Anybody imagining that this mosaic of images covering a half-century of life in the region represents some kind of thesis should think again, says PhotoEspaña director María García Yelo: “This collection of Latin American photography, probably the most important in private hands in Europe, has no common identity.” The works are from Mexico, Peru, Colombia, Venezuela, Brazil, Cuba, Argentina and Chile, but “there is no encyclopedic intention,” even though “this is the first time” that so many pieces from the collection have been shown together.

That said, looking at the exhibition, which took a year of negotiations and preparations to organize, there is a predominance of “reality, of the injustices experienced by Latin Americans,” says Colombian María Wills, who co-curated the show alongside Frenchman Alexis Fabry. Among the few common features that bind the works together are the mix of the popular and the urban, and the economic difficulties of the photographers, she notes.

The curators also explain that the English title, Latin Fire, which they took from a poster they saw for a salsa group, is a reference to the passionate character of Latin Americans, and also reflects the “overwhelming influence of the United States,” of its language and customs, on the culture of all its southern neighbors. “Although now the opposite is starting to happen,” Fabry points out.
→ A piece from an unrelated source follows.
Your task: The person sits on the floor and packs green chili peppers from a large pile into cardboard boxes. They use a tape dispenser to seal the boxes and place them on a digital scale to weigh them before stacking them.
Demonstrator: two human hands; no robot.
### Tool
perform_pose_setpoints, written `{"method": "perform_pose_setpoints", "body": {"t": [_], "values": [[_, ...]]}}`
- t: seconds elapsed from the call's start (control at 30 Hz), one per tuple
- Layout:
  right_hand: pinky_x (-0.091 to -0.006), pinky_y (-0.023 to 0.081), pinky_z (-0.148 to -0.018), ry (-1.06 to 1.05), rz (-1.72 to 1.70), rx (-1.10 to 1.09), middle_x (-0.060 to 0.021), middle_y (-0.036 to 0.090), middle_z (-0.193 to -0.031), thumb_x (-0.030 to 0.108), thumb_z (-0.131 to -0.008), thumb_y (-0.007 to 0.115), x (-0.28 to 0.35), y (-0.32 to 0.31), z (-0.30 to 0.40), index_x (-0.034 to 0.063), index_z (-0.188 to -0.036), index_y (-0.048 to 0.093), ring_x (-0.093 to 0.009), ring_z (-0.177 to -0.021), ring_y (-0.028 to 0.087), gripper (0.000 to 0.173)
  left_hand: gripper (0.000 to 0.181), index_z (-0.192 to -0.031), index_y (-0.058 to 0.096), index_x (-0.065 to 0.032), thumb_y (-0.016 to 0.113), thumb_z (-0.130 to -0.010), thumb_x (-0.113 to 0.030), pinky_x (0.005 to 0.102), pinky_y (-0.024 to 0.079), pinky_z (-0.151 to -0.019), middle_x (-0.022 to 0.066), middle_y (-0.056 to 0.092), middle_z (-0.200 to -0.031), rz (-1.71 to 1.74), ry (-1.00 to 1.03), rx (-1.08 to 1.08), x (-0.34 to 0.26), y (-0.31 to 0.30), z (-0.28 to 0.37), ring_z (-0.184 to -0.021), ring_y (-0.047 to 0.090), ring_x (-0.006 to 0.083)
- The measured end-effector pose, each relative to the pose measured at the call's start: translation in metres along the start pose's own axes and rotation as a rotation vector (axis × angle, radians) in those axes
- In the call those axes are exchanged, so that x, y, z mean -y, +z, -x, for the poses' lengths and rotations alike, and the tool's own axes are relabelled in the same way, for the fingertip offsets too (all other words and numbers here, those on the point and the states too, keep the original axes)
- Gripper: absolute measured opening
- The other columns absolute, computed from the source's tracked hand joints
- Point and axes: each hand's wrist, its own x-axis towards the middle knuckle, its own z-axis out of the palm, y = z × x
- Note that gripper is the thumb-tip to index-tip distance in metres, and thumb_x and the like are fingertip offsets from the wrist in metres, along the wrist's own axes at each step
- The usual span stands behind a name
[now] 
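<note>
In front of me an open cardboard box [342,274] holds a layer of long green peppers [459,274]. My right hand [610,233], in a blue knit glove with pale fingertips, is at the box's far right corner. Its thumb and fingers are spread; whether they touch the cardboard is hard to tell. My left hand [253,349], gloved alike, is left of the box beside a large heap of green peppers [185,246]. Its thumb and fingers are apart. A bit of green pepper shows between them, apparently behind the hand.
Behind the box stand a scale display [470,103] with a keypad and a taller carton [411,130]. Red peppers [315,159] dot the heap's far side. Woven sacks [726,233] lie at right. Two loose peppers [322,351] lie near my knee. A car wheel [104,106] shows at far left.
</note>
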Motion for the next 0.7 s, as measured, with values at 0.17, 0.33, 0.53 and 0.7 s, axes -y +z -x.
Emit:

A wedding photo taken by José Luis Venegas in 1972.
A wedding photo taken by José Luis Venegas in 1972.JOSÉ LUIS VENEGAS

The first part of the exhibition, dubbed Fire, features a collection of harsh images – of dictatorship, the disappeared, guerrilla fighters, street protests. “It is striking that the older photographers dealt with violence in its most explicit form, while the younger ones have preferred to bypass it, not to show it so obviously: they do not show murder, but instead the gun in the hand,” says Fabry. This is the case with the heart-wrenching images in Mexican photographer Maya Goded’s 2005 series Desaparecidas (Disappeared), which centers on the families of people murdered in the border city of Ciudad Juárez.

Latin nightlife

The second part, Con el diablo en el cuerpo (With the devil in the body) – the title of a song by Cuban singer La Lupe – is “a reflection of the craziness of the nightlife in cities such as Lima, Mexico and Buenos Aires,” says Wills. Alongside the images of bars and cantinas, there is a collection showing transvestites from Santiago de Chile, and another depicting, in black-and-white, the squalid rooms used by prostitutes, shot by Colombian Fernell Franco. Light relief comes in the form of Mexican José Luis Venegas’s series depicting high society weddings in Tijuana. Venegas is the father of singer Julieta Venegas and photographer Yvonne Venegas, whose work is also included in the exhibition.

Toward the end of this tour through late 20th-century Latin American photography are several black-and-white portraits that are hard to look at for long. One is El niño y el infierno (The child and hell) by Mexican Yolanda Andrade, which shows a young boy standing threateningly in front of a wall covered in graffiti. The other is El guerrillero herido (The wounded guerrilla) by Pedro Meyer. In it, a young Nicaraguan man whose legs have been partially amputated sits up on a hospital bed to show the scars of other wounds.